• About this exercise:
Copy out the first line of the listing and every line after it, exactly, until you have copied the line containing "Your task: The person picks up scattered".

• Dataset entries:

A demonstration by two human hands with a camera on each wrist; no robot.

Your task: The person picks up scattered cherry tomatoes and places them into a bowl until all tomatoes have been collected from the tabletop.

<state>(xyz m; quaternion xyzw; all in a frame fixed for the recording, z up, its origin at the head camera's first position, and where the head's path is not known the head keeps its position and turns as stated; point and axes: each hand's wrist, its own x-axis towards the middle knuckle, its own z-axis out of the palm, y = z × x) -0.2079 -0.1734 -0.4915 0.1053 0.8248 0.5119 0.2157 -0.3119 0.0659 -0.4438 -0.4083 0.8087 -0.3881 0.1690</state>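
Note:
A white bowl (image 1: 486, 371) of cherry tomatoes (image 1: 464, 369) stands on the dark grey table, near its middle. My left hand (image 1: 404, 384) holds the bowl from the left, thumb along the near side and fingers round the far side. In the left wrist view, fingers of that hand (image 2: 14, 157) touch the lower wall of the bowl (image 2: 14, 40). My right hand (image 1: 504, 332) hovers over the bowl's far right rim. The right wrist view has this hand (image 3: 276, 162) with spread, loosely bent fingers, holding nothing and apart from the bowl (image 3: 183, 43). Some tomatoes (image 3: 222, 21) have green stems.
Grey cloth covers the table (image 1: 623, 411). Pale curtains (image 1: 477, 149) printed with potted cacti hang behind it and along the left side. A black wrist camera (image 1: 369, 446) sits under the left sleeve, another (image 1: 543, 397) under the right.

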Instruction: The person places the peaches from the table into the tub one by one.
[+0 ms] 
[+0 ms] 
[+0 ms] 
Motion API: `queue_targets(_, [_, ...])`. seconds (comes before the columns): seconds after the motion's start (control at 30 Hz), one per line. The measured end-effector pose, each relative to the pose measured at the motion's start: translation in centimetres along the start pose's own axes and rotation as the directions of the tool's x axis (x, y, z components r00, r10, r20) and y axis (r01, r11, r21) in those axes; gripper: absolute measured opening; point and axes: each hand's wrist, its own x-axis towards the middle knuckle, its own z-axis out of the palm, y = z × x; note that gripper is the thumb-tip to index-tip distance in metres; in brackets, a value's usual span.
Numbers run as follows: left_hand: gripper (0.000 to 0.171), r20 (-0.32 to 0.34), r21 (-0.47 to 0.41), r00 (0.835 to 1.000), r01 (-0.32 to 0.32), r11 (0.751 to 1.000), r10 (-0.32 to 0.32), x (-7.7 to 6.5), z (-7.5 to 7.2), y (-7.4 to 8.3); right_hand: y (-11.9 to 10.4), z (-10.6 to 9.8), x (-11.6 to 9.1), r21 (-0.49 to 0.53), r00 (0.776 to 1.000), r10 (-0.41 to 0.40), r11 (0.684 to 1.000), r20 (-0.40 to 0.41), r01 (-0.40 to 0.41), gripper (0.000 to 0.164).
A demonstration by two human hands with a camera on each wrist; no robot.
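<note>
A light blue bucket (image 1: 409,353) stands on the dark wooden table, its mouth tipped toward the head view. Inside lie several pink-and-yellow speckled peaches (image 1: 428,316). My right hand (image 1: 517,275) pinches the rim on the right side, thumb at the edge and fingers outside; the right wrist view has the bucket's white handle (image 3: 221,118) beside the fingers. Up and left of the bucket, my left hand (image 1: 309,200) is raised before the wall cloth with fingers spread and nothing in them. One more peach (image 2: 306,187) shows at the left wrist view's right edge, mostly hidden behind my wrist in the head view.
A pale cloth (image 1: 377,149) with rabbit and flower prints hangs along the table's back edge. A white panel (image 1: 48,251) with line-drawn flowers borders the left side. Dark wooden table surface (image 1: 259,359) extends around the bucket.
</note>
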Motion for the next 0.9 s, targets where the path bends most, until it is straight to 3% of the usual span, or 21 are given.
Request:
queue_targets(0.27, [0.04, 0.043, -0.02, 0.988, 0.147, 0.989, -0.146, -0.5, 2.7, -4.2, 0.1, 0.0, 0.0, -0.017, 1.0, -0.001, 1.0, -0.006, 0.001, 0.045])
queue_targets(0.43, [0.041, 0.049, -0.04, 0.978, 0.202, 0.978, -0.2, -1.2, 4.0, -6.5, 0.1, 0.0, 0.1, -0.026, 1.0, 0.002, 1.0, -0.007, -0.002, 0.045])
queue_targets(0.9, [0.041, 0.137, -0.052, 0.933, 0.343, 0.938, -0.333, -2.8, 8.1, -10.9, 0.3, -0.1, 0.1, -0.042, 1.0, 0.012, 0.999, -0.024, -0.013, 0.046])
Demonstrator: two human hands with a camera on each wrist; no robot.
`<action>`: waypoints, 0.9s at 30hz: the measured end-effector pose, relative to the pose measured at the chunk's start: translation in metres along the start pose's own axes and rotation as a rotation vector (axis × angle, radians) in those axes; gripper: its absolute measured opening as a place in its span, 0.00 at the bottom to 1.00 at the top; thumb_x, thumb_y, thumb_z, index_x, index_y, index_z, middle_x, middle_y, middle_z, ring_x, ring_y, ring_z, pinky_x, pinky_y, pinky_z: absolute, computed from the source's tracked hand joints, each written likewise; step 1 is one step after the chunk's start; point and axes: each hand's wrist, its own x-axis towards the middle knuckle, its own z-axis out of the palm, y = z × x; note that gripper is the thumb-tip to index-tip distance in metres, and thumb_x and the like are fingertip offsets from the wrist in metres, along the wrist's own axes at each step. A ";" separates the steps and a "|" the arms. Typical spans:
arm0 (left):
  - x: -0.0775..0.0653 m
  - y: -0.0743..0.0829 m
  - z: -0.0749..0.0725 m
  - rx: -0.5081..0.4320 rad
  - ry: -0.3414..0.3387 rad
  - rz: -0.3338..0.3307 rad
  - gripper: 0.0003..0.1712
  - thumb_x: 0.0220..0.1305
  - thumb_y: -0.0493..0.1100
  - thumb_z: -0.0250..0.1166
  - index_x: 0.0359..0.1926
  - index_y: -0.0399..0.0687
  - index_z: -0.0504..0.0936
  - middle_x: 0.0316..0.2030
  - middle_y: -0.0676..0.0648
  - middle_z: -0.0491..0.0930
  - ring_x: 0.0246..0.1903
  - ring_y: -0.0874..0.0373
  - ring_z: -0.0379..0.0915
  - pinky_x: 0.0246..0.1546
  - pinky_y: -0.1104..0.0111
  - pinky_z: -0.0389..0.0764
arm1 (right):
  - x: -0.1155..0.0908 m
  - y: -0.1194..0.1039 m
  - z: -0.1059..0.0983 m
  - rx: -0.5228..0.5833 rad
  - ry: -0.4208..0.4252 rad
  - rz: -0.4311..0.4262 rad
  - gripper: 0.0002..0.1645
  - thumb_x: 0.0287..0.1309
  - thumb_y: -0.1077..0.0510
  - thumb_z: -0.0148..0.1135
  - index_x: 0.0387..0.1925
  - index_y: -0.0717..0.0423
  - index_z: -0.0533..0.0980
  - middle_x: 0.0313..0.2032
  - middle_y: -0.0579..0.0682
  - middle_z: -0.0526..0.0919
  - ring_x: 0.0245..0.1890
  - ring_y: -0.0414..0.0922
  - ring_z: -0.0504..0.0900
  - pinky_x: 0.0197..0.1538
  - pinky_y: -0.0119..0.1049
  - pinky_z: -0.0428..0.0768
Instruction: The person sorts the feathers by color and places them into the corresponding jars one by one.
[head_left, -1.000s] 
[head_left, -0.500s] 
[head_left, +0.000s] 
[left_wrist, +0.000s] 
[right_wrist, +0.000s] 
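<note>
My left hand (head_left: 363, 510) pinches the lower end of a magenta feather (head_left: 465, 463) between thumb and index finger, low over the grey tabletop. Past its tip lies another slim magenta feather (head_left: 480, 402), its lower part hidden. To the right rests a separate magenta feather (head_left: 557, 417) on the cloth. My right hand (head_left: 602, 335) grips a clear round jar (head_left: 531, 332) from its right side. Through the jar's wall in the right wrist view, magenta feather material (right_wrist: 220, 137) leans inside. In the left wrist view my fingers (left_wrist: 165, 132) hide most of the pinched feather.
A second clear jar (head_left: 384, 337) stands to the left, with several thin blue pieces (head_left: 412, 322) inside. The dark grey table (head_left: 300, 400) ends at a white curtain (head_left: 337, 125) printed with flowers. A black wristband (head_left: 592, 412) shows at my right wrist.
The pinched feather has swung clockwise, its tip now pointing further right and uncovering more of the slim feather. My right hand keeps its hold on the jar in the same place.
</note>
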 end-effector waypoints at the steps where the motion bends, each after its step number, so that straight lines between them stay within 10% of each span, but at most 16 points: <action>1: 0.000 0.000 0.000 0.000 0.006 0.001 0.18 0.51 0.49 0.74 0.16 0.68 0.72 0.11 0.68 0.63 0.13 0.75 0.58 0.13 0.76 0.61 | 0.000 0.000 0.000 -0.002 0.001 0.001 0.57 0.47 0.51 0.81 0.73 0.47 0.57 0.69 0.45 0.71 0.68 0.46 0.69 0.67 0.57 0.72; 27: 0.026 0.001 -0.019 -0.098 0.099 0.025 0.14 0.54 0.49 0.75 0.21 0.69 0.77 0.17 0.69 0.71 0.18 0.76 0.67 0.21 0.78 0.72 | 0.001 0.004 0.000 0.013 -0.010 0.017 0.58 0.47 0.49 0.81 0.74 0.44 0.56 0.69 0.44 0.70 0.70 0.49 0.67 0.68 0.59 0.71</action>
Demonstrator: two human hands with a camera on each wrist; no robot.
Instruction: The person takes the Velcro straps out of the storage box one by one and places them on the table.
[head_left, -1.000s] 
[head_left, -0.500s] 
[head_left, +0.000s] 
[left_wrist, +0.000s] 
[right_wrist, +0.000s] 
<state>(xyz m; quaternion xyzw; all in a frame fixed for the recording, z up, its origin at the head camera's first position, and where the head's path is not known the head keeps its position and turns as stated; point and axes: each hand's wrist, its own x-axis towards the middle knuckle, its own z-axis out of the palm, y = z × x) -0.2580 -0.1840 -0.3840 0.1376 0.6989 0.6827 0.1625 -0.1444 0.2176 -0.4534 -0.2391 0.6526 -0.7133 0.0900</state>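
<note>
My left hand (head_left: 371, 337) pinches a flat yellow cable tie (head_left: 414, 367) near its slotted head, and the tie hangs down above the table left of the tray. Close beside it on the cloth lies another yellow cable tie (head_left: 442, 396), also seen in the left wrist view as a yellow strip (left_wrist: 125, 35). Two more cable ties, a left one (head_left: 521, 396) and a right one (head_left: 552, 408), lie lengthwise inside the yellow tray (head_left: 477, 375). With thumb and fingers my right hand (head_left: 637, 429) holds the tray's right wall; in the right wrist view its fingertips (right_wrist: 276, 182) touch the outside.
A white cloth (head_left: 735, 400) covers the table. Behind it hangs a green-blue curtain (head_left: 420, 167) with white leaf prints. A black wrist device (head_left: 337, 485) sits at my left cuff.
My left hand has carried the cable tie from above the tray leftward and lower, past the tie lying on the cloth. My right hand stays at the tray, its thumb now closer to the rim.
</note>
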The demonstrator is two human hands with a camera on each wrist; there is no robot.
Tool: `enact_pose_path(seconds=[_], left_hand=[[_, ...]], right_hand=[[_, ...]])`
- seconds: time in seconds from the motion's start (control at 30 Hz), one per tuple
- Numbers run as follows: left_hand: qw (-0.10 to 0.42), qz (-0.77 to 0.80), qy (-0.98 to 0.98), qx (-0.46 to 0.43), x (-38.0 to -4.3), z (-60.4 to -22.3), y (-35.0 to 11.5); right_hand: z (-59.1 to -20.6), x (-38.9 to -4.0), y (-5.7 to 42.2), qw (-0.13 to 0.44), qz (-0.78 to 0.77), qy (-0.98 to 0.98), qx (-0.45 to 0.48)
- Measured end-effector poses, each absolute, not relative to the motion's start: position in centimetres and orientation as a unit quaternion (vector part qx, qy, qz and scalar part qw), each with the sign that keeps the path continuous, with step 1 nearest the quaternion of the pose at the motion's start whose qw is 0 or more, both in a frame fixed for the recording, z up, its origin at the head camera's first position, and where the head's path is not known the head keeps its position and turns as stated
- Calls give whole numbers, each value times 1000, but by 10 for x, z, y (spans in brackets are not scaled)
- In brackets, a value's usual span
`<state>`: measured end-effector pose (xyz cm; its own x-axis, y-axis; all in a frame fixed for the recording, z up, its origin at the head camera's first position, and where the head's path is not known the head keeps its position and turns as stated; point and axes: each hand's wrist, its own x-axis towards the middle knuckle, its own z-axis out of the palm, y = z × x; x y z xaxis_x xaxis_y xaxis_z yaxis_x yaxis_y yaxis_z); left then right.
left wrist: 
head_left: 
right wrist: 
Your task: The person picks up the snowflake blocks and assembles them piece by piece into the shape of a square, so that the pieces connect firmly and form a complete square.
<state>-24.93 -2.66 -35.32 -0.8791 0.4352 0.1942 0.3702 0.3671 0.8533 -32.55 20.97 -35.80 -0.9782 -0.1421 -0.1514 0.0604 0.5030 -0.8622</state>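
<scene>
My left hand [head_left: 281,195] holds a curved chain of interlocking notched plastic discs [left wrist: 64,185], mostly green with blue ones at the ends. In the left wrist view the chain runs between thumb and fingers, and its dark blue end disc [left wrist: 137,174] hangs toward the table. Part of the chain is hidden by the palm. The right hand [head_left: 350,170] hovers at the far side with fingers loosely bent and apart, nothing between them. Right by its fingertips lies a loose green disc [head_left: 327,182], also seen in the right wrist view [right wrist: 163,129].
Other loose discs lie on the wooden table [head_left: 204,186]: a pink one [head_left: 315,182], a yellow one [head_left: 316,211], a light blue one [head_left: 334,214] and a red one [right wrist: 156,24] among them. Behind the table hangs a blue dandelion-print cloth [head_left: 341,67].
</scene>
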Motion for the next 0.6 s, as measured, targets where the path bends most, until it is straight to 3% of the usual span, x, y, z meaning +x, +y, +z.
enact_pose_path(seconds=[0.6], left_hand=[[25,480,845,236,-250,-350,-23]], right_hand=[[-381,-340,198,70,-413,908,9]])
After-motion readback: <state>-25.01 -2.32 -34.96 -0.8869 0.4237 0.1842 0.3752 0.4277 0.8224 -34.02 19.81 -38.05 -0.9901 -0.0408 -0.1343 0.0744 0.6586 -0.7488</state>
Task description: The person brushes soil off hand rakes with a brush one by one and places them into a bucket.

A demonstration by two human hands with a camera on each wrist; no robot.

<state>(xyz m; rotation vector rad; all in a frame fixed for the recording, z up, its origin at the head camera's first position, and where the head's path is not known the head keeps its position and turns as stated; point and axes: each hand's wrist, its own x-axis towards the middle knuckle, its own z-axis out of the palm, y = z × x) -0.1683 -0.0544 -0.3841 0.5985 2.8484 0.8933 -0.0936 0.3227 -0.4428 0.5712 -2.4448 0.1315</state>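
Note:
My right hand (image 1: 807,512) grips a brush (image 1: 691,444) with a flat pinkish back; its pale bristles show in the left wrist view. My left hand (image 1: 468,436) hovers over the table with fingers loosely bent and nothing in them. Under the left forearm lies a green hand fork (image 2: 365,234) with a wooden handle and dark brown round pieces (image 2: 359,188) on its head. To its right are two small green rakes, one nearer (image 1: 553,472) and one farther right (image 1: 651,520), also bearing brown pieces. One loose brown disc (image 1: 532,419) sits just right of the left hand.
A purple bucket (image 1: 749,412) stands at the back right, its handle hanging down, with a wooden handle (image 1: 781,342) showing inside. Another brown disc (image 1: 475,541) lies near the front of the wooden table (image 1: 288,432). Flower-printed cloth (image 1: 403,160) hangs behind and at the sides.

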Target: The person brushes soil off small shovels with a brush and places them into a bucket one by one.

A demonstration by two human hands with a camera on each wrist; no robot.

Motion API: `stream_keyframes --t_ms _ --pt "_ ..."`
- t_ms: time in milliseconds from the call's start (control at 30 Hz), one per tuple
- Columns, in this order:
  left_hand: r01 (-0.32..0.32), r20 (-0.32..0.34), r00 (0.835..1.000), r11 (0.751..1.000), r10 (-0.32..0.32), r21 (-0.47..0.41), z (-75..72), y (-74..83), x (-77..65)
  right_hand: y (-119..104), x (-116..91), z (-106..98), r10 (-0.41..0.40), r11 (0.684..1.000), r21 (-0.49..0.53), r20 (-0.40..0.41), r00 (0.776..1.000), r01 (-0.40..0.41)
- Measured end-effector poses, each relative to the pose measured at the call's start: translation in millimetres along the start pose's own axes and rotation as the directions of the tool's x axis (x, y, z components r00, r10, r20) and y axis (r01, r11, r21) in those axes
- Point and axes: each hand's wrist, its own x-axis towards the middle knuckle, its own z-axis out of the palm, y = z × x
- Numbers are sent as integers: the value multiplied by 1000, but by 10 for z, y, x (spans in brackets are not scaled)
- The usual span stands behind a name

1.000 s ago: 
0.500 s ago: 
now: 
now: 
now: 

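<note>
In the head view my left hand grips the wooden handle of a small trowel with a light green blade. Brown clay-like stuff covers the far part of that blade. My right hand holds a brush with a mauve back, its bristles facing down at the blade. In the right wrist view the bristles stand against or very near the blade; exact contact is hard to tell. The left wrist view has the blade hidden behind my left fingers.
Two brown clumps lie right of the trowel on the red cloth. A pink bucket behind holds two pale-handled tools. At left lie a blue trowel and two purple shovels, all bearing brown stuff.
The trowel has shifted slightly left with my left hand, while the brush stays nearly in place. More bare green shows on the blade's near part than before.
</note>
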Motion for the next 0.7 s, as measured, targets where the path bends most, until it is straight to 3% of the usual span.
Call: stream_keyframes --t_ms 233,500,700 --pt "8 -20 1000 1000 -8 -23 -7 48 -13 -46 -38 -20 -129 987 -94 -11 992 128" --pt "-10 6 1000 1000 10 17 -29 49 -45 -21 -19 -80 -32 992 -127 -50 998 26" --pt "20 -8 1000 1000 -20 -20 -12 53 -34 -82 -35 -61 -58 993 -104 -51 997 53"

• Result of the exercise:
A demonstration by two human hands with a camera on each wrist; no robot.

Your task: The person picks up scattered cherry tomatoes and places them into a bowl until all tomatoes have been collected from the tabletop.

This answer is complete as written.